We intend to predict continuous valence and arousal affect labels for movies in the LIRIS-ACCEDE dataset, released as part of MediaEval 2016. Due to the constraint of limited availability of in-domain data, we first learn models for a larger dataset of short video clips and adapt those to make predictions on the data of interest (Knowledge Transfer or KT). GB (Gradient Boosting) farther updates these predictions based on models learnt on in-domain data. We achieve a Concordance Correlation Coefficient (CCC) values of 0.13 and 0.27 for valence and affect prediction against a baseline of 0.12 and 0.11 respectively.

Dataset

The LIRIS-ACCEDE dataset consists of 30 movies of length varying from 3 to 28 minutes. A set of ten annotators rate each movie for the affective dimensions of arousal and valence at a frame rate of 1 sample per second, within a range of -1 and 1. The final ratings are obtained as frame-wise mean of annotations from each annotator.

Features

We use an assembly of audio-visual features, shown in Table 1 below. Due to different frame rates, we synchronise the features with the annotations by computing statistics along a temporal window that is shifted by 1 second, thereby obtaining a feature vector for each second. The statistics computed are - mean, median, standard deviation, kurtosis, lower quartile, upper quartile, minimum, maximum and range. We choose the length of the temporal windows by maximising the mutual information between the computed features and affective dimension labels of the training set.

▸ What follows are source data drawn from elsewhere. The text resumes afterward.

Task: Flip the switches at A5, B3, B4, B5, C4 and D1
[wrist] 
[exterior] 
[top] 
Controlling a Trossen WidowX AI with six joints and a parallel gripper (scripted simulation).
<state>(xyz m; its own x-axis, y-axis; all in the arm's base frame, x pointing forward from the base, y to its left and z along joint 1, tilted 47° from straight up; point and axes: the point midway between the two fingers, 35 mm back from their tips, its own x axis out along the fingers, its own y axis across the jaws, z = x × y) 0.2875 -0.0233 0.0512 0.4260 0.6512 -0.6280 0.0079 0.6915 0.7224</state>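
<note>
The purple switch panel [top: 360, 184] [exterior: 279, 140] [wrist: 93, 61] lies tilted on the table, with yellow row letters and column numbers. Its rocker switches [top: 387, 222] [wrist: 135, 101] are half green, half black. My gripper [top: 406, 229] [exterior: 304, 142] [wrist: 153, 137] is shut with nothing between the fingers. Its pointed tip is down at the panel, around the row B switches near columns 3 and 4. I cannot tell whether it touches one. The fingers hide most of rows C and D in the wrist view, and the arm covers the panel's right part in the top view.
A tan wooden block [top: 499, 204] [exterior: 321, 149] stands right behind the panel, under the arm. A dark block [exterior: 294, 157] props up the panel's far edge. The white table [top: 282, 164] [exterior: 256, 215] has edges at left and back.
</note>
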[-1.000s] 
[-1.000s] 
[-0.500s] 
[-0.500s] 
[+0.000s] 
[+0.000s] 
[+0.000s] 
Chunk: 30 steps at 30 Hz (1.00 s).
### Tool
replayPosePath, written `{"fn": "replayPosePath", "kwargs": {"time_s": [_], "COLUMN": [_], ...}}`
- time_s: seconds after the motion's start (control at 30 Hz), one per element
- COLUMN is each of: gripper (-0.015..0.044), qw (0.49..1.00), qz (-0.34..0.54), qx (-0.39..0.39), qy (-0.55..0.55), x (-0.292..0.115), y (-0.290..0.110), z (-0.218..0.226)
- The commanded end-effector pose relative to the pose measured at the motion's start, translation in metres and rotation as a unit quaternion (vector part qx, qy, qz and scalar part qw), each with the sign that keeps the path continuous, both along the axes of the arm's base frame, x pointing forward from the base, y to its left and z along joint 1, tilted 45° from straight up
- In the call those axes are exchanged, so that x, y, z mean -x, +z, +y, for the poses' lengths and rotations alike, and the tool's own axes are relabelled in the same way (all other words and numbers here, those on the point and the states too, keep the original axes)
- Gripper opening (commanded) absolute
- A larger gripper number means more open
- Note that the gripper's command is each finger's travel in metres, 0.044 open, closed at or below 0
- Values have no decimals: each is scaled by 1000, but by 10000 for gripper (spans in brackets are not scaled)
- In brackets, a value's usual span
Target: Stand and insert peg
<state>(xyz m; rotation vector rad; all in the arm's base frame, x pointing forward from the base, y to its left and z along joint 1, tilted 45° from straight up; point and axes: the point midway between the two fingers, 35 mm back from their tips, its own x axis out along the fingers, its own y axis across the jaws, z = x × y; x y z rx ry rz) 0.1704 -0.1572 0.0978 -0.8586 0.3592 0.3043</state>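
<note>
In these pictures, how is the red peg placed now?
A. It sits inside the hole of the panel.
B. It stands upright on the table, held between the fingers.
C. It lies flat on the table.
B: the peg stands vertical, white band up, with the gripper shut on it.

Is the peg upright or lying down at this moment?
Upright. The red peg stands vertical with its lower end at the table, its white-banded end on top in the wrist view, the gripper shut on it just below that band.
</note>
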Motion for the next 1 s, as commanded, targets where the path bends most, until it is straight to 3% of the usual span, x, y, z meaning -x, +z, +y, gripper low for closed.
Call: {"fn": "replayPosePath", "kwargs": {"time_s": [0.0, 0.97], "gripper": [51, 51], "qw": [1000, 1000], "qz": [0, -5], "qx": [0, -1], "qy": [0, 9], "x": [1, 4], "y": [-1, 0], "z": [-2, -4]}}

| Source | Features | FPS | Toolbox | |——–|————————————|—–|———| | Visual | Luminance, Intensity, Optical Flow | 30 | OpenCV | | Audio | MFCC, Voicing Probability, Harmonic to Noise Ratio, Zero Crossing Rate, Crossing Rate, Fundamental Frequency, Log Energy, Chroma features (12 Semitones) | 100 | OpenSmile |

Table 1 Audio-Visual Features

Methodology

Baseline

We initially set up a baseline using a set of three regression schemes - linear, ridge and neural network, with and without feature selection. During feature selection, we remove features with absolute value of the correlation coefficient below a certain threshold (tuned on the development set). All experiments are performed using Leave One Out cross validation strategy, where we use 25 movies for training, 4 for validation and 1 for testing. The results are shown below in Table 2.

Knowledge Transfer

During KT, we train models on a different dataset called discrete LIRIS-ACCEDE, which contains 9800 short video clips with an average time-span of 10 seconds. We have a single valence and affect label for each video clip that ranges from 1 to 5. We train a regression model using the same features as in Table 1, computed for the entire duration of the video clip. The choice of regression is empirically determined to be a ridge regressor, and we use a 3 fold cross validation. In order to apply the KT model, we recompute the feature statistics for the movies, but over a different window length of 10 seconds to match the length of clips in the discrete dataset. We learn a linear scaling of the KT model predictions on the training set, which is applied on the test set for evaluation.

Gradient Boosting

We use the gradient boosting approach similar to the one proposed by Gupta et al. We minimise mean squared error using linear regression on the feature statistics after introducing a temporal delay. We summarise the results of the KT and GB models in Table 2

Results

Model Valence Arousal
Linear Regression 0.06 0.06
Linear Regression + FS 0.07 0.11
Ridge Regression 0.04 0.03
Ridge Regression + FS 0.04 0.10
Neural Networks 0.12 0.02
Knowledge Transfer 0.13 0.22
Gradient Boosting 0.13 0.27

Table 2 CCC values for baseline, KT and GB

From the results, we observe that the KT model on its own outperforms the baseline. Despite being mismatched, the larger dataset contains more representative data, thereby improving performance on the data of interest. Training the model further using GB incorporating KT model as the first base learner improves performance for arousal.